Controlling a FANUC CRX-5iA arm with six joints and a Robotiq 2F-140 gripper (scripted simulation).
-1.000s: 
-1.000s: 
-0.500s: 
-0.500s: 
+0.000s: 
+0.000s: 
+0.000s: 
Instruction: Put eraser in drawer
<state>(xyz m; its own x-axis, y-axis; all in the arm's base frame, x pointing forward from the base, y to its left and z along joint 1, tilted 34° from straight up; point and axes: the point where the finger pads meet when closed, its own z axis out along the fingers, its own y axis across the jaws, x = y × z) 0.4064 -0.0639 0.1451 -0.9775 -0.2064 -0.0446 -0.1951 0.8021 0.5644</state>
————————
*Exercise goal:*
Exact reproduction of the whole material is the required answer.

*Finished task:*
Controlling a FANUC CRX-5iA arm with six joints and a Robotiq 2F-140 gripper (scripted simulation).
-1.000s: 
-1.000s: 
-0.500s: 
-0.500s: 
+0.000s: 
+0.000s: 
+0.000s: 
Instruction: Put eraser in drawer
<state>(xyz m; its own x-axis, y-axis; all in the arm's base frame, x pointing forward from the base, y to its left and z along joint 1, tilted 34° from straight up; point and axes: the point where the finger pads meet when closed, its own z axis out along the fingers, its own y axis across the jaws, x = y × z) 0.4064 -0.0639 0.1451 -0.9775 -0.2064 -0.0446 -0.1951 0.8021 0.5644</state>

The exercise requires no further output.